We need to pass the ROE Act to protect young people from harm, ensure they have timely access to the care they need, and put an end to burdensome political restrictions that delay and deny care.

Today, a person under 18 must get the consent of a parent to get an abortion, or they must go to court in Massachusetts. This mandate has created a two-tiered health care system for young people — many young people have supportive families, but those that do not already face major barriers to health care. This system was built with the sole intention of creating additional legal barriers to abortion and block young people—especially teens of color and young people with low incomes—from care.

Young deserve the ROE Act. Learn more below.

Young people usually go to their parents if they are pregnant, no matter the law.

First of all, communication between young people and their parents is strong. The vast majority of young people tell their parents if they become pregnant, regardless of whether they are legally required to. This is true today and this will be true when we pass the ROE Act.

Let’s say that one more time for emphasis – the vast majority of pregnant young people go to their parents, and they discuss as a family what the right next step is.  

But some young people can't confide in their parents.

The ROE Act would create a support system for the young people who cannot tell their parents when they are pregnant. Studies show that these young people:

  • Fear violence, coercion, or rejection if they tell their parents;
  • Have sick or absent parents;
  • Are in foster care or they are emancipated (yes, you read that right – emancipated minors cannot consent to their own abortion care in Massachusetts);
  • Can predict their parents’ reactions accurately and their fears are legitimate.

Judges are barred from reporting the abuse of minors. Abortion providers are legally required to.

For young people who are experiencing rape and violence, the judicial bypass system can keep them from getting professional support and legal assistance. They are forced to navigate a complicated and medically unnecessary legal process before they can connect with a medical provider. Even worse, judges are not trained to recognize the signs of abuse and, even if they did, they are constitutionally bound to keep the judicial bypass proceedings confidential. In contrast, abortion providers are mandated reporters and trained to provide support to young people.

The current system effectively punishes young people of color for seeking health care. 

The young people who must go through the judicial bypass process already face huge obstacles to quality medical care, financial stability, and emotional wellbeing. And then, in a moment where they have made the decision that they are not ready to become a parent themselves, another obstacle appears before them—they are forced to go to court.

These are disproportionately young people of color and young people living in poverty. One can understand why these young people—who already have very real anxiety towards the courts system—feel that they are being punished.

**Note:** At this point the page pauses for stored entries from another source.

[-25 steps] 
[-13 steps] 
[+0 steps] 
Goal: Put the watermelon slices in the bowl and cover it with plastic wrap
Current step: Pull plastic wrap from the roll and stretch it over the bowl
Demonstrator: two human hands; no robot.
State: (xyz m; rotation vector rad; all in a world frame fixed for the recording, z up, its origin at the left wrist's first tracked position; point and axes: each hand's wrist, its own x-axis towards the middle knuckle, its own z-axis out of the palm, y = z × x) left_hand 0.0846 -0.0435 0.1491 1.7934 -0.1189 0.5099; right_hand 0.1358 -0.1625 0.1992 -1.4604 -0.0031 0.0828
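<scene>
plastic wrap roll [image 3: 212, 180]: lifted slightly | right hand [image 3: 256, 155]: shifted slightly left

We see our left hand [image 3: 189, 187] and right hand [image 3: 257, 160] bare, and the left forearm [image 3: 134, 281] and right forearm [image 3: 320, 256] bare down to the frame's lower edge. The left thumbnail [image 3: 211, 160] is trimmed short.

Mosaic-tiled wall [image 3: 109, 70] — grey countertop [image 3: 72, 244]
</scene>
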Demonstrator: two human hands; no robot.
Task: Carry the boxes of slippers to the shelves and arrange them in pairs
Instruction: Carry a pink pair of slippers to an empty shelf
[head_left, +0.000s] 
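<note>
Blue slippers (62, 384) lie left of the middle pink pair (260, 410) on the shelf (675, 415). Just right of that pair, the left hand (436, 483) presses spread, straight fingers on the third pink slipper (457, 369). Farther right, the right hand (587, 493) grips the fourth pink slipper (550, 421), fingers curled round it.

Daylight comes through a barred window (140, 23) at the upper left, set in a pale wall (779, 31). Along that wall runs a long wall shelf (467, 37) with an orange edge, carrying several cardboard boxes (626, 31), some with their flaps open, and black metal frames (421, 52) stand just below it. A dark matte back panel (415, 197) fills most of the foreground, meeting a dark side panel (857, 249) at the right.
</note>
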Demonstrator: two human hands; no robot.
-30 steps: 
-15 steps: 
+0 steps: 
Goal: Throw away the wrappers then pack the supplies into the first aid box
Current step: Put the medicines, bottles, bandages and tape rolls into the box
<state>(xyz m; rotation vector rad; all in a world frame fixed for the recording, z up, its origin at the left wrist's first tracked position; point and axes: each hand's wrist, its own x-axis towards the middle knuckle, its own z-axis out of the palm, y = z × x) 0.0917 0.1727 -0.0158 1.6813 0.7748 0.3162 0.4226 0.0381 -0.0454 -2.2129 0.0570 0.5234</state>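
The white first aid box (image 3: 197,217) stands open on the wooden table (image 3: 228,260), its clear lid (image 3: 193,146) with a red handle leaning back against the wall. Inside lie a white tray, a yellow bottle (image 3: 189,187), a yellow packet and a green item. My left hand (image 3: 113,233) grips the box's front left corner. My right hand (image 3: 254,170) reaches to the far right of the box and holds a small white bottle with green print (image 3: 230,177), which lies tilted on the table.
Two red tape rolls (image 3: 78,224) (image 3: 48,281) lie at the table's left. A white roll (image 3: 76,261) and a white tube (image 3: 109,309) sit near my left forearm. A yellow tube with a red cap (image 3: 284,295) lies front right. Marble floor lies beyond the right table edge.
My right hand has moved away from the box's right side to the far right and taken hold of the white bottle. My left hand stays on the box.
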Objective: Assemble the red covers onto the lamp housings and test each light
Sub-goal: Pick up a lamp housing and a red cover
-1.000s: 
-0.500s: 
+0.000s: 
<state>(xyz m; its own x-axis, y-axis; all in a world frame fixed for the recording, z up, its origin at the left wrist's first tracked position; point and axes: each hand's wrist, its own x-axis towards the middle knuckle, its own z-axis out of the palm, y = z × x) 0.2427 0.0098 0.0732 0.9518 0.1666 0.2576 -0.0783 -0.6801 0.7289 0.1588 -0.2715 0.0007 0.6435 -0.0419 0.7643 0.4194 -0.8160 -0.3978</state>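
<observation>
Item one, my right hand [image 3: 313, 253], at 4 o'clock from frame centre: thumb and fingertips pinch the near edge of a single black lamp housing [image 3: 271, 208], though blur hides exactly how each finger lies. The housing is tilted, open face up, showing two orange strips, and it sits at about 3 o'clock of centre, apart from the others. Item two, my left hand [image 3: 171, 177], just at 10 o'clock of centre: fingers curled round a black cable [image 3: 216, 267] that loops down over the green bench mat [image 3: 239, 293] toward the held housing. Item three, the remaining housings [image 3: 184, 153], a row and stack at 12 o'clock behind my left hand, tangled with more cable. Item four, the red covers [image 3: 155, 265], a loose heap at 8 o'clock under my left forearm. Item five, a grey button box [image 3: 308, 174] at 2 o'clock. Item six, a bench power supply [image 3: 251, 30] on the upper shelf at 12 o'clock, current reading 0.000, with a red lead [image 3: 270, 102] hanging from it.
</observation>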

The court process only exists to delay and deny care.

The crazy part – virtually none of these cases are denied. So current law is forcing young people to get a lawyer, skip school, find transportation to and from court, and defend themselves to a judge—only to get a rubber stamp on a decision they already knew was right for them.

This is why leading medical organizations universally oppose parental involvement mandates.

  • The American Medical Association
  • The Society for Adolescent Health and Medicine
  • The American Public Health Association
  • The American College of Obstetricians and Gynecologists
  • The American Academy of Pediatrics

...literally all oppose mandatory parental consent laws like the one in Massachusetts.

The ROE Act would put an end to the practice of forcing the most vulnerable young people in Massachusetts to delay their medical care and denying them access to supportive adults in their lives.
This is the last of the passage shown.